From a defensive standpoint, this is the kind of activity that can slip past reputation-based controls, hash allowlists, and trusted application controls.
Why Notepad++ is a Good Hunt Case
This supply chain update hijack is a great case for looking at deviations from behavioral baselines.
There is nothing inherently suspicious about:
- Notepad++ running
- An updater checking for new versions
- An installer executing
The suspicious behavior becomes apparent when you understand the expected patterns and observe the deviations.
Behavioral Chain Overview
This is the high-level summary of the compromised update flow:
- Notepad++ is launched
- The built-in updater (
gup.exe) checks for updates - Update traffic is redirected to attacker-controlled infrastructure
- A malicious installer is downloaded and executed
- The installer drops and launches a backdoor
- Post-compromise behaviors begin
Let’s examine opportunities that present themselves throughout this chain.

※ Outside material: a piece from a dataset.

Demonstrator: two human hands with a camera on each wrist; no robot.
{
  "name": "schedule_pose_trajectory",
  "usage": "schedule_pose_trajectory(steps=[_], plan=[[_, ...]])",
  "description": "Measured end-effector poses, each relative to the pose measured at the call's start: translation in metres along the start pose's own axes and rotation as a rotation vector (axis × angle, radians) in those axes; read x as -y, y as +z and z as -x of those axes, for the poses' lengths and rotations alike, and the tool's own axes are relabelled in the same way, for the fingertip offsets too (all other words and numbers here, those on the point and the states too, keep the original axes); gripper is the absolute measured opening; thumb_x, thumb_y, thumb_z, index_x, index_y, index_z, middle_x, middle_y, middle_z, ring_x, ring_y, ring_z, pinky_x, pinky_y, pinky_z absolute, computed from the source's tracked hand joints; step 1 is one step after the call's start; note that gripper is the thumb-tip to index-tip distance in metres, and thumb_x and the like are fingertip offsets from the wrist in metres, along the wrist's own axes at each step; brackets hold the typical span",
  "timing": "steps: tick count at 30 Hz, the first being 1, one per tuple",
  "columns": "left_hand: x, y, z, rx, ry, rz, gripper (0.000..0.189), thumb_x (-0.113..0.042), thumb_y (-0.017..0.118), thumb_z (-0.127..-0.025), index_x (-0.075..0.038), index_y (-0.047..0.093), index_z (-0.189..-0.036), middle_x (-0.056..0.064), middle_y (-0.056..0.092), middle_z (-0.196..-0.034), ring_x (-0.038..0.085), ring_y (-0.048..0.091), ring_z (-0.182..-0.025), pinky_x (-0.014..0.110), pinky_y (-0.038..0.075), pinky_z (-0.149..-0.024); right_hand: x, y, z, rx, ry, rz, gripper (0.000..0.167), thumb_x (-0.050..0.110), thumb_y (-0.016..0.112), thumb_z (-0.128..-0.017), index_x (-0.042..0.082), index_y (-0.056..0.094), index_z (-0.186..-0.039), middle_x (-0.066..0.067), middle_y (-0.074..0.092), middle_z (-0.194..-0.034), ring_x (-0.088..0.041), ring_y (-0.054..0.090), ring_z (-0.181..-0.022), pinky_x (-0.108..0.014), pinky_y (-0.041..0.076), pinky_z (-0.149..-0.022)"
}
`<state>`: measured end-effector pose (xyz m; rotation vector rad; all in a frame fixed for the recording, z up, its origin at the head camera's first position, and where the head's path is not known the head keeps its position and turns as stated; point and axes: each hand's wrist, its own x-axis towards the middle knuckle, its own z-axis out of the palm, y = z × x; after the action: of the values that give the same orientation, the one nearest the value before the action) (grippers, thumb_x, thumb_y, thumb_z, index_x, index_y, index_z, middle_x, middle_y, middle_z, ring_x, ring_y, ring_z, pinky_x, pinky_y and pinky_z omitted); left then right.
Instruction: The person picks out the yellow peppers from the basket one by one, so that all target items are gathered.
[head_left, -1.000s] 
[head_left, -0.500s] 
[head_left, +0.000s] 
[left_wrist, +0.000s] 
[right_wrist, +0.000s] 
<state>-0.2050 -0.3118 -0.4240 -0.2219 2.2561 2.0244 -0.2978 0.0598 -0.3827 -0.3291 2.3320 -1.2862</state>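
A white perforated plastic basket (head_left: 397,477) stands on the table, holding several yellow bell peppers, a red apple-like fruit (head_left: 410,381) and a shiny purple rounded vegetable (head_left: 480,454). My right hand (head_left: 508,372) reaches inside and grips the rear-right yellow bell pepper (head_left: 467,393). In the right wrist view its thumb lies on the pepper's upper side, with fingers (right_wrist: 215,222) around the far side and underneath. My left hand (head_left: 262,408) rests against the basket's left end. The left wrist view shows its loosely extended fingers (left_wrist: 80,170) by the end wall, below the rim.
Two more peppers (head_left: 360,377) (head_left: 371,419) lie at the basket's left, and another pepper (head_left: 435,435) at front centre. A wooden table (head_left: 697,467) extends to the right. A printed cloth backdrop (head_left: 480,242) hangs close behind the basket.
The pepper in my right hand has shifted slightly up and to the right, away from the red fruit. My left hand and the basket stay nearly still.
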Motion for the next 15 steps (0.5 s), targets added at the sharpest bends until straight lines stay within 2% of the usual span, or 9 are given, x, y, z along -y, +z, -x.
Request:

Network Behavior from Trusted Updaters
The updater was doing what it always does: checking for updates. The difference was where it was checking.

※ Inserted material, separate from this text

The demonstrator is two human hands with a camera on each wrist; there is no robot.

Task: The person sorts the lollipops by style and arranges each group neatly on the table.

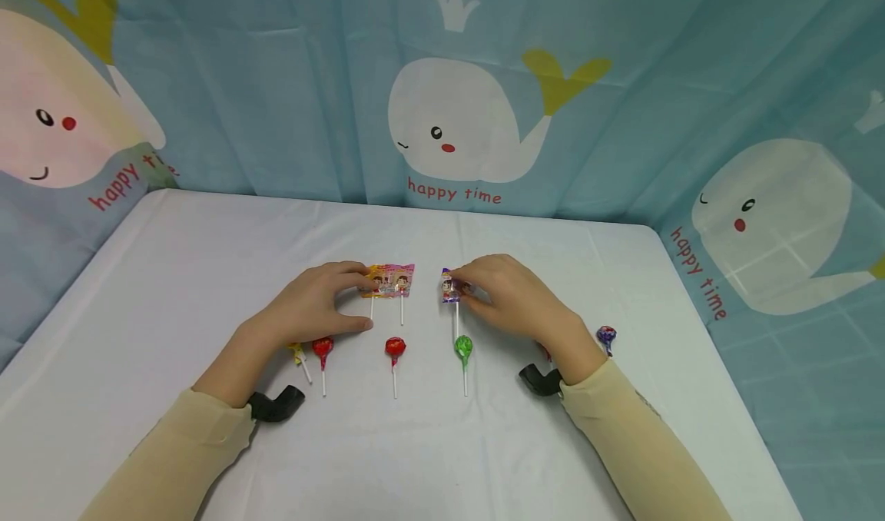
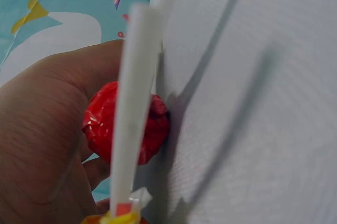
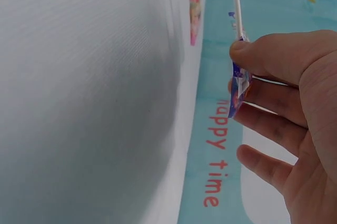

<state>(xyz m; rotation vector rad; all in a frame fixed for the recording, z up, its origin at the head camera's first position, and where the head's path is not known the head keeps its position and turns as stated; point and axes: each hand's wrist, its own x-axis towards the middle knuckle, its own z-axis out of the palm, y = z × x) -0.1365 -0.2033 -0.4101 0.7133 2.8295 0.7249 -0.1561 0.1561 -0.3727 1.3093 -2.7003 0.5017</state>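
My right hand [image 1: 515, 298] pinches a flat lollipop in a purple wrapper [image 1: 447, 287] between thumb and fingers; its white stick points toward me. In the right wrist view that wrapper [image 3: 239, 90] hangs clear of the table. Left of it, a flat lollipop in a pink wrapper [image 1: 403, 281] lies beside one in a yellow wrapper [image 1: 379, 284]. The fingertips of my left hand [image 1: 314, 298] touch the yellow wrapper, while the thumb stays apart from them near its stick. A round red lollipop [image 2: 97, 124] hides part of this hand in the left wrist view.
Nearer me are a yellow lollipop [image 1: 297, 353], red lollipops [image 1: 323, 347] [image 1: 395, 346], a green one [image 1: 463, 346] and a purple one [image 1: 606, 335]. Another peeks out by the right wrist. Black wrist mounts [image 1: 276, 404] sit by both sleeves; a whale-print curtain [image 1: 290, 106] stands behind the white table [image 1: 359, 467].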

By examining the domains the updater typically reaches out to for updates, you can identify changes or newly seen domains.
Baseline Expectations
A legitimate updater should:
- Contact a small, stable set of vendor-controlled domains
- Resolve to predictable infrastructure
- Rarely introduce new destinations without a clear reason
What to Hunt
- Update processes connecting to unfamiliar domains or raw IP addresses
- DNS requests that don’t align with known vendor infrastructure
- TLS certificates that don’t match expected publisher identity
- Update traffic bypassing normal egress or proxy paths
This could potentially be a blindspot. Many environments allowlist update traffic and never revisit it or it’s often removed from investigative or detection queries due to it being labeled as noise.
Update Mechanism Behavior
In this instance, the legitimate gup.exe used by Notepad++ to download updates was redirected to a malicious update package.
Baseline Expectations
Before you hunt, you should know:
- Where
gup.exe normally resides on disk - What processes it typically spawns
- What domains it typically reaches out to for updates
- How update execution usually looks in your environment
Knowing these details can help you understand and build a baseline for update behavior within your environment.
What to Hunt
gup.exe (and other updaters) spawning unexpected child processes- Installer execution chains that don’t match prior update behavior
- Update binaries executing from temporary or non-standard locations
- Unusual command-line arguments passed during update execution
These updaters should typically follow a very standard pattern so by looking at the child processes, files written, and other related activity, the unusual behavior becomes clear.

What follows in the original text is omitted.